PROBLEM DETAILS
Every word of the data below has to be copied faithfully.

INFORMATION SHOWN
● ● ● ●

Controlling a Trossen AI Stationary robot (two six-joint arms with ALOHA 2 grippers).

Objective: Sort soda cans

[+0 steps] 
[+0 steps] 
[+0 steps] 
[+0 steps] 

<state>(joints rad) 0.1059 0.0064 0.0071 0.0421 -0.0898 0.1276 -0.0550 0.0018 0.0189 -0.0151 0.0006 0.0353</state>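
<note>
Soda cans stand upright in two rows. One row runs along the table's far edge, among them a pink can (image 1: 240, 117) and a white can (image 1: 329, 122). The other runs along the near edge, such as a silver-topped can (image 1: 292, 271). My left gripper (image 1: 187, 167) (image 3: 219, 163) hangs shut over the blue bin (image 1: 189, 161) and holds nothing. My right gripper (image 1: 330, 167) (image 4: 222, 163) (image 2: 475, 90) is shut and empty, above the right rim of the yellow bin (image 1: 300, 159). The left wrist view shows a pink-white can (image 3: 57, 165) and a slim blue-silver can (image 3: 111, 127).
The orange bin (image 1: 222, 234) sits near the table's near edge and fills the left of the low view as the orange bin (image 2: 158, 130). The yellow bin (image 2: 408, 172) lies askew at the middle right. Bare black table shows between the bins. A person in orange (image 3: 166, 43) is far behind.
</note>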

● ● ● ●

ANSWER SECTION
Controlling a Trossen AI Stationary robot (two six-joint arms with ALOHA 2 grippers).

Objective: Sort soda cans

[+0 steps] 
[+0 steps] 
[+0 steps] 
[+0 steps] 

<state>(joints rad) 0.1059 0.0064 0.0071 0.0421 -0.0898 0.1276 -0.0550 0.0018 0.0189 -0.0151 0.0006 0.0353</state>
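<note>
Soda cans stand upright in two rows. One row runs along the table's far edge, among them a pink can (image 1: 240, 117) and a white can (image 1: 329, 122). The other runs along the near edge, such as a silver-topped can (image 1: 292, 271). My left gripper (image 1: 187, 167) (image 3: 219, 163) hangs shut over the blue bin (image 1: 189, 161) and holds nothing. My right gripper (image 1: 330, 167) (image 4: 222, 163) (image 2: 475, 90) is shut and empty, above the right rim of the yellow bin (image 1: 300, 159). The left wrist view shows a pink-white can (image 3: 57, 165) and a slim blue-silver can (image 3: 111, 127).
The orange bin (image 1: 222, 234) sits near the table's near edge and fills the left of the low view as the orange bin (image 2: 158, 130). The yellow bin (image 2: 408, 172) lies askew at the middle right. Bare black table shows between the bins. A person in orange (image 3: 166, 43) is far behind.
</note>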

The work on this exercise is done.